# Assignment
Only one stretch of the data below is wanted: the lines starting at the one with "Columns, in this" and ending at the one with "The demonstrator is", both included, given again exactly.

# Collected material
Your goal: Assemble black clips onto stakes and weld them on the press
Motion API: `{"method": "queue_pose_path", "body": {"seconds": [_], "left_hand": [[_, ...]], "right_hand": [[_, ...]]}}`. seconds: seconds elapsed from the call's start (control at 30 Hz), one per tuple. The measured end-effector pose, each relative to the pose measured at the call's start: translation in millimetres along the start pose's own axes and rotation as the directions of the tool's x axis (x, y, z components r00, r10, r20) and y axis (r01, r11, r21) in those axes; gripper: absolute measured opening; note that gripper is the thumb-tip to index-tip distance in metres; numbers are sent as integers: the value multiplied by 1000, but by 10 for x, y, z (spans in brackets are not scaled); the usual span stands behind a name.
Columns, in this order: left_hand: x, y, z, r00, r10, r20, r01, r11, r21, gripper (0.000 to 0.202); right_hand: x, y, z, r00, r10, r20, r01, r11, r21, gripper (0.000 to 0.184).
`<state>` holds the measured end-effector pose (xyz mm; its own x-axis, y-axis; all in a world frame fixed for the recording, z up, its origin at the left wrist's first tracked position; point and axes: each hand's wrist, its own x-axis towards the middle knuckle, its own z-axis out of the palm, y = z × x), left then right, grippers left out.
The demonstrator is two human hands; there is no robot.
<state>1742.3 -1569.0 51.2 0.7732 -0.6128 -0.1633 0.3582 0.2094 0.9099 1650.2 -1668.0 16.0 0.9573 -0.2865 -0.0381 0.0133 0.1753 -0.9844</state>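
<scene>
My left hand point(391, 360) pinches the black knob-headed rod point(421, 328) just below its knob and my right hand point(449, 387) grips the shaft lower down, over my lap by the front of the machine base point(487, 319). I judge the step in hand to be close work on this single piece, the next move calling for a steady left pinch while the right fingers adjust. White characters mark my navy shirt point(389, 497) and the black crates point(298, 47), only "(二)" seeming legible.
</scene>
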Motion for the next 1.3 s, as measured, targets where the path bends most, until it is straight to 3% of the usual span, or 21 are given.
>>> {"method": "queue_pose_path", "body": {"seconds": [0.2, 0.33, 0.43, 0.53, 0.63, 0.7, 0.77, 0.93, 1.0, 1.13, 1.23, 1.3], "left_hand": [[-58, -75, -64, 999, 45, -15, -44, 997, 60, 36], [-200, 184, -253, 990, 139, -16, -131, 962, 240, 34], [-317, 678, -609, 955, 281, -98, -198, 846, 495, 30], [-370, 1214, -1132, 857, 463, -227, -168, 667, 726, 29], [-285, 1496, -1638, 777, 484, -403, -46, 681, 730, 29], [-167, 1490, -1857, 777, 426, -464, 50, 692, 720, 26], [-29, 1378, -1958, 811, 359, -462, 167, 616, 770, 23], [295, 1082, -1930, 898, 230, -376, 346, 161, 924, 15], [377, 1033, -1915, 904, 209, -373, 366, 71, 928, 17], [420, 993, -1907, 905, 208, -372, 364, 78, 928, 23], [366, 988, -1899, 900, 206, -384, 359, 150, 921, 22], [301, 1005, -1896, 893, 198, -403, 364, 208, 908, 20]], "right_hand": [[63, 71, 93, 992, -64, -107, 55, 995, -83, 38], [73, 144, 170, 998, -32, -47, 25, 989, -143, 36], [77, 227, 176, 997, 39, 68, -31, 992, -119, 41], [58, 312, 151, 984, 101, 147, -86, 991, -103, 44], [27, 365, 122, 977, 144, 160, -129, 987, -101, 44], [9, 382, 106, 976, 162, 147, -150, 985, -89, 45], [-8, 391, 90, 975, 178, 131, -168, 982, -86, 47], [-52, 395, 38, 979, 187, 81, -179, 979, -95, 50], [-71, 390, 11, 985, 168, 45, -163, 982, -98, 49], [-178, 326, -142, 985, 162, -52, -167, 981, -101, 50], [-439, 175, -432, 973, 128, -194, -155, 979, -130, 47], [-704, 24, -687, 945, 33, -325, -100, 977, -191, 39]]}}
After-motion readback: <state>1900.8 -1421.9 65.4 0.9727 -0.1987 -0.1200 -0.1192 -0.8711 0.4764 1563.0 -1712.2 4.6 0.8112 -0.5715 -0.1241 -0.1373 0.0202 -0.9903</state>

# Written response
Columns, in this order: left_hand: x, y, z, r00, r10, r20, r01, r11, r21, gripper (0.000 to 0.202); right_hand: x, y, z, r00, r10, r20, r01, r11, r21, gripper (0.000 to 0.184).
`<state>` holds the measured end-effector pose (xyz mm; its own x-axis, y-axis; all in a world frame fixed for the recording, z up, its origin at the left wrist's first tracked position; point and axes: each hand's wrist, its own x-axis towards the middle knuckle, its own z-axis out of the palm, y = z × x), left then right, grippers left out.
The demonstrator is two human hands; there is no robot.

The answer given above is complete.